Il futuro di Fiat-Chrysler è in mano a due donne: Gina McCarthy, capo dell’Environmental protection agency (Epa), e Mary D. Nichols, presidente del California air resources board (Carb), organismo statale californiano che ha collaborato con l’agenzia governativa. Di fronte al rischio concreto di una perdita di immagine, di dover pagare più di 4 miliardi di dollari di multa e di veder calare vertiginosamente le vendite di automobili, l’amministratore delegato di FCA, Sergio Marchionne, ha reagito in maniera abbastanza scomposta, arrivando a caldeggiare (come dimostrano le sue dichiarazioni raccolte nel video qui sotto) una non meglio chiarita responsabilità politica dell’amministrazione di Barack Obama, arrivata agli sgoccioli della sua presenza alla Casa Bianca.

Porte aperte alla trattativa con Donald Trump, dunque, anche se era stato proprio Obama, nel 2009, a favorire con un fiume di ‘verdoni’ il matrimonio tra la casa torinese e lo storico marchio a stelle e strisce. Perché allora il cinico Marchionne punta il dito contro ‘l’amico’ Barack? Solo ragioni di opportunità?

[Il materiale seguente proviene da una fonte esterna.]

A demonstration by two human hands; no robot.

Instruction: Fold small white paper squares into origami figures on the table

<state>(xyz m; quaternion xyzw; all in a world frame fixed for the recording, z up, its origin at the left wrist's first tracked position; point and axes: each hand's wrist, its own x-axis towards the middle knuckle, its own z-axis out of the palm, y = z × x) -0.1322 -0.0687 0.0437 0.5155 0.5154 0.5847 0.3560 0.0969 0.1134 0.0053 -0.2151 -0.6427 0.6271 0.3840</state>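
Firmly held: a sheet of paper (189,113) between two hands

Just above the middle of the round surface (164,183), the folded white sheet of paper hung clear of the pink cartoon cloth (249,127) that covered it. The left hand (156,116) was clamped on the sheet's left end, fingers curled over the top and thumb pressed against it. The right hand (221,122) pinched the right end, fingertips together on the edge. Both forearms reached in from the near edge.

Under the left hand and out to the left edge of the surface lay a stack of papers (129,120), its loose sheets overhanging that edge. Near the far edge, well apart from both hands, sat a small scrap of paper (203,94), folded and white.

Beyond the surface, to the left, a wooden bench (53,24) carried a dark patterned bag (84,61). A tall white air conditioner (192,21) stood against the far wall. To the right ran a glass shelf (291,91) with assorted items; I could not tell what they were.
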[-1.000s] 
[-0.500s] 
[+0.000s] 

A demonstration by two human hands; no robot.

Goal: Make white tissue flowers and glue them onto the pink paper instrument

Leggiamo allora cosa ha dichiarato.

Marchionne e la “tempistica strana” dell’inchiesta

“Questa manovra qua è stata introdotta negli ultimi giorni di una amministrazione che sta per perdere il potere di gestione di questo paese”, sbotta Marchionne con un tono aspro e stizzito. Da notare come il Ceo di FCA derubrichi a ‘manovra’ l’approfondita indagine portata avanti da un organismo governativo, rispettabile fino a prova contraria.

Noi andremo a risolvere il problema con la nuova amministrazione e con un set di persone completamente diverso da quello che adesso ha gestito il problema”. Anche qui l’inchiesta che ha smascherato il presunto software taroccato che avrebbe permesso, come nel caso della Volkswagen, di alterare i dati sulle emissioni di ossidi di azoto viene catalogata come un ‘problema’.

“Quindi ci ritroveremo di nuovo (con Trump ndr) a rispiegare e cercare di analizzare il tutto con una serie di persone completamente diversa”, ripete cercando forse di esorcizzare gli effetti potenzialmente catastrofici per la sua carriera e per i conti di FCA. “Non voglio dare colpa a nessuno, non voglio imputare che ci siano stati motivi ulteriori per fare questa manovra qua, ma trovo la tempistica una cosa veramente strana”.

Sergio Marchionne si guarda bene, però, dallo spiegare i motivi di questa ‘tempistica strana’.

Intervistato dalla Cnbc, il responsabile dell’azienda automobilistica italo-americana prende le distanze dai cugini tedeschi. “Fra questa vicenda e quella di Volkswagen – afferma convinto - non c’è nulla in comune, con l’Epa dialoghiamo da più di un anno”. E aggiunge: “Per quanto conosco questa società, posso dire che nessuno è così stupido da cercare di montare un software illegale. Ed è curioso e spiacevole che l'Agenzia per la Protezione ambientale americana abbia deciso di affrontare il caso FCA così pubblicamente”.

L’appuntamento che conta Marchionne lo da al tavolo delle trattative che si aprirà con gli uomini del tycoon newyorkese al quale, solo pochi giorni fa, aveva promesso la formazione di migliaia di posti di lavoro negli stabilimenti Fca di Michigan e Ohio.

Ma l’Epa lo gela: “Fca ha schivato le regole ed è stata scoperta, non comunicare l'esistenza di un software che influisce sulle emissioni di un'auto è una seria violazione delle legge”. “Spero che non sia una conseguenza di una guerra politica fra l'amministrazione uscente e quella entrante”, conclude Marchionne avanzando indirettamente il sospetto che qualcuno voglia mettere i bastoni tra le ruote ad una possibile fusione tra Fca e General Motors.